Aim of the exercise:
Two lines below mark the span: the one containing "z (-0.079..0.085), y" and the one containing "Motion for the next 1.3". Set down both, plus every line between, exactly as they stand, and nothing else.

Dataset excerpts:

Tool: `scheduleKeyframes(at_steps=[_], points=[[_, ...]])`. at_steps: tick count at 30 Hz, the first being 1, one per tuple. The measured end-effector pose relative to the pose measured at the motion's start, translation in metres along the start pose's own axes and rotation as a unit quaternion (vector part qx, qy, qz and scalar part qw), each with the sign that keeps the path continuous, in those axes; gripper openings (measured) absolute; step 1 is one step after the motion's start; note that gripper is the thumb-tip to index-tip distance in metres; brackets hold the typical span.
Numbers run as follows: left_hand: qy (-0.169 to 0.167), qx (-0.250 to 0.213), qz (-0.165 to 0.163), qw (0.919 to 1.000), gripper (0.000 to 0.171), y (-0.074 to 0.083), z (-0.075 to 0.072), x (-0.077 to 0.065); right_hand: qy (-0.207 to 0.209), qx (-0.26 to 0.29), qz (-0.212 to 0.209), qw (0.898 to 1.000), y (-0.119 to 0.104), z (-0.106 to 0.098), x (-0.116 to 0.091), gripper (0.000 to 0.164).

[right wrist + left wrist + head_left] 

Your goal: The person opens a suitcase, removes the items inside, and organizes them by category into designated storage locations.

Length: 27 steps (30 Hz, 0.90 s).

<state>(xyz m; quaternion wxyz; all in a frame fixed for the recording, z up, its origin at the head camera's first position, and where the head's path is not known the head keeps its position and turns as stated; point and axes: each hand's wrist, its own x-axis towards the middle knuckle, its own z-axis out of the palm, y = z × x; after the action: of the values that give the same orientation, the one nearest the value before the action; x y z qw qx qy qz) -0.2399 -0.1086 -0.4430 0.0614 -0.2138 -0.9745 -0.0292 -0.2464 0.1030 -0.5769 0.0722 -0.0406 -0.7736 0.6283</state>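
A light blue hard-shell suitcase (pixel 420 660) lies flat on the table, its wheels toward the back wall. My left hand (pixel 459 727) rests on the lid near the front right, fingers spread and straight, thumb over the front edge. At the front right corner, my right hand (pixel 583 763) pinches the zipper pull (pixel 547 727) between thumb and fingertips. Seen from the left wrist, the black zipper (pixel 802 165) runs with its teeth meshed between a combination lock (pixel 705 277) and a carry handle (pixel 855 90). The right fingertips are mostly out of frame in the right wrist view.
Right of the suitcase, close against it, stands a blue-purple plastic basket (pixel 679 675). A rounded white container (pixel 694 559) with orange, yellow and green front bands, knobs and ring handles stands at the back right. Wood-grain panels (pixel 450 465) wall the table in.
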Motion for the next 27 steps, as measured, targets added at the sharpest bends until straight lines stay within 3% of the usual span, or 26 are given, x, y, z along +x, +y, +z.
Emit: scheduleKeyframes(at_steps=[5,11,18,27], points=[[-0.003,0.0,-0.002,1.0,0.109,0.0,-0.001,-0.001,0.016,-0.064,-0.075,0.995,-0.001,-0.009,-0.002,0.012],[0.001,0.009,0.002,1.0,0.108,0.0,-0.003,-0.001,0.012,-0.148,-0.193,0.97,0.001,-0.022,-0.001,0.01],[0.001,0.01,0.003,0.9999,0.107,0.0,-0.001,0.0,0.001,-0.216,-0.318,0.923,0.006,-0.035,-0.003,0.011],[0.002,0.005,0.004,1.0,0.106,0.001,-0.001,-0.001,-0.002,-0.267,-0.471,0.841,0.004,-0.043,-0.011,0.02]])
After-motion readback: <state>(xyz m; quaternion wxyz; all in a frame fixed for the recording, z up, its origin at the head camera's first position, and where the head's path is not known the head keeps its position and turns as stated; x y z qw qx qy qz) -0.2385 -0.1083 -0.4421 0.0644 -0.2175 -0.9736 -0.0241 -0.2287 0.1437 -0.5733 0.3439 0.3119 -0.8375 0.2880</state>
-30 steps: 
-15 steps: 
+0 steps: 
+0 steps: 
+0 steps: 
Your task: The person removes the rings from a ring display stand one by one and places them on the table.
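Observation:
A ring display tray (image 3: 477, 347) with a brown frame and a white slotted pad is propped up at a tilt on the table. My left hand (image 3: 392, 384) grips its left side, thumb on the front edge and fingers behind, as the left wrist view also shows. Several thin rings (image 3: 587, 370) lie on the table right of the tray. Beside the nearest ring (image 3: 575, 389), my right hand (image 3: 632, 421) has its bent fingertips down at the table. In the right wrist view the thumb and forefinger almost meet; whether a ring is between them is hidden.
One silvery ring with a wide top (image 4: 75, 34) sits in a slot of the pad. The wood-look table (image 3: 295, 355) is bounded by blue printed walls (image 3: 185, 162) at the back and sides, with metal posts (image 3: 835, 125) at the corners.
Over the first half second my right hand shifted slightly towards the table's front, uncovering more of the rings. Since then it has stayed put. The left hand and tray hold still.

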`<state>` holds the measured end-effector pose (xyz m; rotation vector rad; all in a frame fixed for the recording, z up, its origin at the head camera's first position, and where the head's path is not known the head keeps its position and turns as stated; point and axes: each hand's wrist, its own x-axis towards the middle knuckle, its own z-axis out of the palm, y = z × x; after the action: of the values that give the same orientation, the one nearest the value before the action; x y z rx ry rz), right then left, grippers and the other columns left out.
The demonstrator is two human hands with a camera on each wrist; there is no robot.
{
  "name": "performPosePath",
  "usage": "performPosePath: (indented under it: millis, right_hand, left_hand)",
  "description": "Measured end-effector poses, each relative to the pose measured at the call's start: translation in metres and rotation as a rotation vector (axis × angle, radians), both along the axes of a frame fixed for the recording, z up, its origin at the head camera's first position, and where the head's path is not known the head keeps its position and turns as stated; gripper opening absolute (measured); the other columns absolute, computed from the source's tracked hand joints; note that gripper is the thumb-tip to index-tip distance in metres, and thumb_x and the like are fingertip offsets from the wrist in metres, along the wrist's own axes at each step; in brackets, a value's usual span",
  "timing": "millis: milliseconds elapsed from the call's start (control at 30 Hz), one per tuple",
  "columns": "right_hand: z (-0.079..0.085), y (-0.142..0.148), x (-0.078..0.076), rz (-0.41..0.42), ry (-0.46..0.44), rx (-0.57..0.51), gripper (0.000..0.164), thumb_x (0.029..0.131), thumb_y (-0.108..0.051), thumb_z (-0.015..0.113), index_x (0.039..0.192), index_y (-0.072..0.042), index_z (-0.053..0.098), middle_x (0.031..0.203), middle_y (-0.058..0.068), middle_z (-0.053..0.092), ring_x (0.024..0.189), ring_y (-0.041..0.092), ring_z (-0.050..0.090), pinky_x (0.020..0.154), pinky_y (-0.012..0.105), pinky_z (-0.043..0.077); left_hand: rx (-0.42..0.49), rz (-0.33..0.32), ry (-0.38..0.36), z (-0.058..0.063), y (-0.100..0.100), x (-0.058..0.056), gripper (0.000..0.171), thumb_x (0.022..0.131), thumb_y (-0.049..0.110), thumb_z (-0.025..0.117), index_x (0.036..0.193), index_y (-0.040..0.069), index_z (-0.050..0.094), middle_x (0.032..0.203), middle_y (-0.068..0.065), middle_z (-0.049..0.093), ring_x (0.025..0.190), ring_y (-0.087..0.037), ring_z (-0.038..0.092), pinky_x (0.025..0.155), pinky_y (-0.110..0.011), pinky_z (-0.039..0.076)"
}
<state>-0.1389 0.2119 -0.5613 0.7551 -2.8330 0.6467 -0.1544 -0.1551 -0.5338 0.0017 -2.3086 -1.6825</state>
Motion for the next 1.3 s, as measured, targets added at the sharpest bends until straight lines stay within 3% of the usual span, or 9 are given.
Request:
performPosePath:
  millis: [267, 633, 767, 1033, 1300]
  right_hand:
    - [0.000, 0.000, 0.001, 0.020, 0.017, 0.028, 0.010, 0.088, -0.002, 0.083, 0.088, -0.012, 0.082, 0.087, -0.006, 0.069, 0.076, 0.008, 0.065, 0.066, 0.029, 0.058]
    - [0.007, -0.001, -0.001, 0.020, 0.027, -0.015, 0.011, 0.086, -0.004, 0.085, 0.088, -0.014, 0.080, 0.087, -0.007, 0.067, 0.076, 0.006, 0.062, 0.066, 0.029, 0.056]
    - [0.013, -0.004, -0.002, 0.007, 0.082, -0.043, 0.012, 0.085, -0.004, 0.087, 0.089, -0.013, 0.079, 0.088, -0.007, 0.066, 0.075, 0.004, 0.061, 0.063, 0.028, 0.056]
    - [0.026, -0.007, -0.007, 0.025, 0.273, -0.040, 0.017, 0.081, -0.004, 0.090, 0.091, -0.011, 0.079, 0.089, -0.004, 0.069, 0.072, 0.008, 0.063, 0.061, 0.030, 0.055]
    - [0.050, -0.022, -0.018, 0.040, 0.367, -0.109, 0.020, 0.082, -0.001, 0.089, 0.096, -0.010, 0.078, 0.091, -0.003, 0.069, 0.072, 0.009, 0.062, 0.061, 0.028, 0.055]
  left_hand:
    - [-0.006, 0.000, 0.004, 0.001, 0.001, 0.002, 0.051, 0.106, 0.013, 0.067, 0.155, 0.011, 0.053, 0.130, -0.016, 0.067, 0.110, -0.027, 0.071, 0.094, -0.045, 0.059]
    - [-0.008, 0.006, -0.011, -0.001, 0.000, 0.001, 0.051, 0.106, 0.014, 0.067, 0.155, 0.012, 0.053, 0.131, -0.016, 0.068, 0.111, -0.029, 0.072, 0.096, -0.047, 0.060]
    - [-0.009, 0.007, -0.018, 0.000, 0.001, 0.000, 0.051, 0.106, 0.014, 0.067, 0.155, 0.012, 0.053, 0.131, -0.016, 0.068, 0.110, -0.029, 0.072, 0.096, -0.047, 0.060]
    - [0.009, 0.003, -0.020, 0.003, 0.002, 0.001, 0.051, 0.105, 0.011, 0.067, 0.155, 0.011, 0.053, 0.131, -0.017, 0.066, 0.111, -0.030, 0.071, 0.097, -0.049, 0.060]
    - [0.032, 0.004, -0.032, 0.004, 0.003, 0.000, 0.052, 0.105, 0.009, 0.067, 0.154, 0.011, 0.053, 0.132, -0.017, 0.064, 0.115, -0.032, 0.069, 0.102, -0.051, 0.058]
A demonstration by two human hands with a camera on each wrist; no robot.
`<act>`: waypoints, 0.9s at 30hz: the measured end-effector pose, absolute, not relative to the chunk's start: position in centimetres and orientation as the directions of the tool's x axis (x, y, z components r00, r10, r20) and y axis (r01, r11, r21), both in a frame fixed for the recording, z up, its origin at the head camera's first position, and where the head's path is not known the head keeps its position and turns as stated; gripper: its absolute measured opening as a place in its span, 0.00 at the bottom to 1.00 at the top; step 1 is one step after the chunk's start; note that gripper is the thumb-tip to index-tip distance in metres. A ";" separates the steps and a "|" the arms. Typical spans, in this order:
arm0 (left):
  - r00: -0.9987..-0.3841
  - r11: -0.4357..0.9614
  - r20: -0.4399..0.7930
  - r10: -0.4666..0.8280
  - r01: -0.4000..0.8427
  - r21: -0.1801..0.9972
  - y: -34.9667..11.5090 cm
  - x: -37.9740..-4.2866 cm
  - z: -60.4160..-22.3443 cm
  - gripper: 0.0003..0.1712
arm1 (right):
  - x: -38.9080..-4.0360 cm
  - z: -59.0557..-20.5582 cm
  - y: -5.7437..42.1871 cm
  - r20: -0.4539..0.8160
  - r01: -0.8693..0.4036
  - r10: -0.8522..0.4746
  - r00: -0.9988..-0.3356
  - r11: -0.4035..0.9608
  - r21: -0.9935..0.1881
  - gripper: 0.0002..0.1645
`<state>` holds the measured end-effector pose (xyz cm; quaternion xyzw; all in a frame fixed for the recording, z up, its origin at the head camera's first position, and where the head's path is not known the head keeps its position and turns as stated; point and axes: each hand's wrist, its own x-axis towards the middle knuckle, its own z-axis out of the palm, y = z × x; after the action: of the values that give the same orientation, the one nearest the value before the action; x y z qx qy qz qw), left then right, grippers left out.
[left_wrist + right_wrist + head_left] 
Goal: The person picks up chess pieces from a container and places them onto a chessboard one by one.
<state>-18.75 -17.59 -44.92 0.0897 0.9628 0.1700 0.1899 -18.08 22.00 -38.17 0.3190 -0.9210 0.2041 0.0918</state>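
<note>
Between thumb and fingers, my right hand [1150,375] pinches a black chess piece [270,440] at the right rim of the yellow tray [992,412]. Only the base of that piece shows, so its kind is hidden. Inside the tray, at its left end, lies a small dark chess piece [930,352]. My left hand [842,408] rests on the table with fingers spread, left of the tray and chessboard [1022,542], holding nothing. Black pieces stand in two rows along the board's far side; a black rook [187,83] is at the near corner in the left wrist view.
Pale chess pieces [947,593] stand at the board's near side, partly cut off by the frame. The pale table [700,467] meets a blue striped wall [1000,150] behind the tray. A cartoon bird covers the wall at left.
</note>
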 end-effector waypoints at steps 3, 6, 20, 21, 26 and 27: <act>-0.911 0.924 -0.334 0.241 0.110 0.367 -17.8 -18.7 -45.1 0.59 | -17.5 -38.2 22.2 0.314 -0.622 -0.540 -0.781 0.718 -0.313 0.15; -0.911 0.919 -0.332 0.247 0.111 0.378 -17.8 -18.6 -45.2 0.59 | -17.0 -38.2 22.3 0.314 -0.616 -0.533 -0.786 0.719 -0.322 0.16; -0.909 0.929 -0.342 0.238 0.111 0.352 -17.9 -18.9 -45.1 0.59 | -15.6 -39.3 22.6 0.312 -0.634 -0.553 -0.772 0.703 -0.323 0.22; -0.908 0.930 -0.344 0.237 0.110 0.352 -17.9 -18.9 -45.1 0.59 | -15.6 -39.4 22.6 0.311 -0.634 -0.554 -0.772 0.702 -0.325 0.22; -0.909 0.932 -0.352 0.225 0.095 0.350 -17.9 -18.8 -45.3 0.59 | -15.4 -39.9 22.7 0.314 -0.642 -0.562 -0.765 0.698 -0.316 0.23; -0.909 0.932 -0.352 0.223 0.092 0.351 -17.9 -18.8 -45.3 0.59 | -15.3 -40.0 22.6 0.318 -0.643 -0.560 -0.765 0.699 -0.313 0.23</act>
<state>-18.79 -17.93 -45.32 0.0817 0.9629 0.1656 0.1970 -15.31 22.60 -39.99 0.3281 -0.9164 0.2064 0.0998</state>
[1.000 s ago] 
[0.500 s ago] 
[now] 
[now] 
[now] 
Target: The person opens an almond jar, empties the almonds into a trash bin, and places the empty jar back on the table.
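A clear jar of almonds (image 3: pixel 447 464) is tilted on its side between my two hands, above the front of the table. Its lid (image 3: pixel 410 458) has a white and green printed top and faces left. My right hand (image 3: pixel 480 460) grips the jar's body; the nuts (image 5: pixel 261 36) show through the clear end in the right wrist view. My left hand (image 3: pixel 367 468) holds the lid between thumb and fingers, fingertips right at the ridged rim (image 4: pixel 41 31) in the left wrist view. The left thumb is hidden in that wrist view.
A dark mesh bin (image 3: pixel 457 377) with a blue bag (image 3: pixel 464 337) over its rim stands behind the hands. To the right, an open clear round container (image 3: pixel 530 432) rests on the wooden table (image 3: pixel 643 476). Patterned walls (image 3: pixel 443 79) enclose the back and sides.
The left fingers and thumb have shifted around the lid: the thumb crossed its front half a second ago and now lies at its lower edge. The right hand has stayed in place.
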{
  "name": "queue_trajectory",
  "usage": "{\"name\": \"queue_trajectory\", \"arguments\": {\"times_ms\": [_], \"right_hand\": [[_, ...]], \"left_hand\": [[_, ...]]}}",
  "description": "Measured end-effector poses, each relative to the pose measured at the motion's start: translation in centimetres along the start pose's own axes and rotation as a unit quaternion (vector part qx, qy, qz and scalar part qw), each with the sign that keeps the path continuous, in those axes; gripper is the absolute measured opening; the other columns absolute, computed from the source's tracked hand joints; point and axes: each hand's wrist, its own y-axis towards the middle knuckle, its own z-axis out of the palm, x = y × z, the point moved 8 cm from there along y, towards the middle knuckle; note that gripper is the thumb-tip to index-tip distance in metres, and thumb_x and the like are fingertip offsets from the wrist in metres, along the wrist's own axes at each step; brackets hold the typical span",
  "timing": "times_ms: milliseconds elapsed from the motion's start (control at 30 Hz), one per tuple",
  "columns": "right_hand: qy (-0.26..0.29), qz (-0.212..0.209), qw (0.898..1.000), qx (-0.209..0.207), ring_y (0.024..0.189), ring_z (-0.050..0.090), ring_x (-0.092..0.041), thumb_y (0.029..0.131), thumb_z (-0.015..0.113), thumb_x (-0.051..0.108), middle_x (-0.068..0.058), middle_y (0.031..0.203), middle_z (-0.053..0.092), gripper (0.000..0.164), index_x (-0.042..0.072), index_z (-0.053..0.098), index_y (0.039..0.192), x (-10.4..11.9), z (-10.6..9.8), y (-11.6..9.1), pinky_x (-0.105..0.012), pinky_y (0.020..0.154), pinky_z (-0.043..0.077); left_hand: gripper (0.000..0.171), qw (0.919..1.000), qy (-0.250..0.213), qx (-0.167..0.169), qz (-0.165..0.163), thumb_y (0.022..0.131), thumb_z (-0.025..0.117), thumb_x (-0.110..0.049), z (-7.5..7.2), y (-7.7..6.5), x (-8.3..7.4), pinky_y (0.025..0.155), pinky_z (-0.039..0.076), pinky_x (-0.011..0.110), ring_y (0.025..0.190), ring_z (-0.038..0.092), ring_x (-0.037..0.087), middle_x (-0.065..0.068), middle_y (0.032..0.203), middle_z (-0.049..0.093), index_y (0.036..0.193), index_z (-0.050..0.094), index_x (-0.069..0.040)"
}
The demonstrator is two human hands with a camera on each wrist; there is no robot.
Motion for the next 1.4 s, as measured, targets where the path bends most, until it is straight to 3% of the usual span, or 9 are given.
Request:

Answer for the task:
  "columns": "right_hand: z (-0.079..0.085), y (-0.142..0.148), x (-0.078..0.076), rz (-0.41..0.42), ry (-0.46..0.44), rx (-0.57..0.51), gripper (0.000..0.164), thumb_x (0.029..0.131), thumb_y (-0.108..0.051), thumb_z (-0.015..0.113), index_x (0.039..0.192), index_y (-0.072..0.042), index_z (-0.053..0.098), middle_x (0.031..0.203), middle_y (-0.058..0.068), middle_z (-0.053..0.092), ring_x (0.024..0.189), ring_y (-0.041..0.092), ring_z (-0.050..0.090), pinky_x (0.020..0.154), pinky_y (-0.012..0.105), pinky_z (-0.043..0.077); left_hand: rx (-0.42..0.49), rz (-0.33..0.32), ry (-0.38..0.36), z (-0.058..0.063), y (-0.100..0.100), x (-0.058..0.056), gripper (0.000..0.171), thumb_x (0.022..0.131), thumb_y (-0.049..0.110), thumb_z (-0.025..0.117), index_x (0.036..0.193), index_y (-0.040..0.069), index_z (-0.050..0.094), middle_x (0.032..0.203), middle_y (-0.068..0.065), middle_z (-0.049..0.093), ring_x (0.025..0.190), ring_y (-0.087..0.037), ring_z (-0.038..0.092), pinky_x (0.025..0.155), pinky_y (-0.110..0.011), pinky_z (-0.039..0.076)"
}
<state>-0.1389 0.2119 -0.5613 0.7551 -2.8330 0.6467 -0.1544 -0.1551 -0.5338 0.0017 -2.3086 -1.6825</state>
Motion for the next 1.3 s, as measured, targets added at the sharpest bends until straight lines stay within 3% of the usual span, or 9 are given.

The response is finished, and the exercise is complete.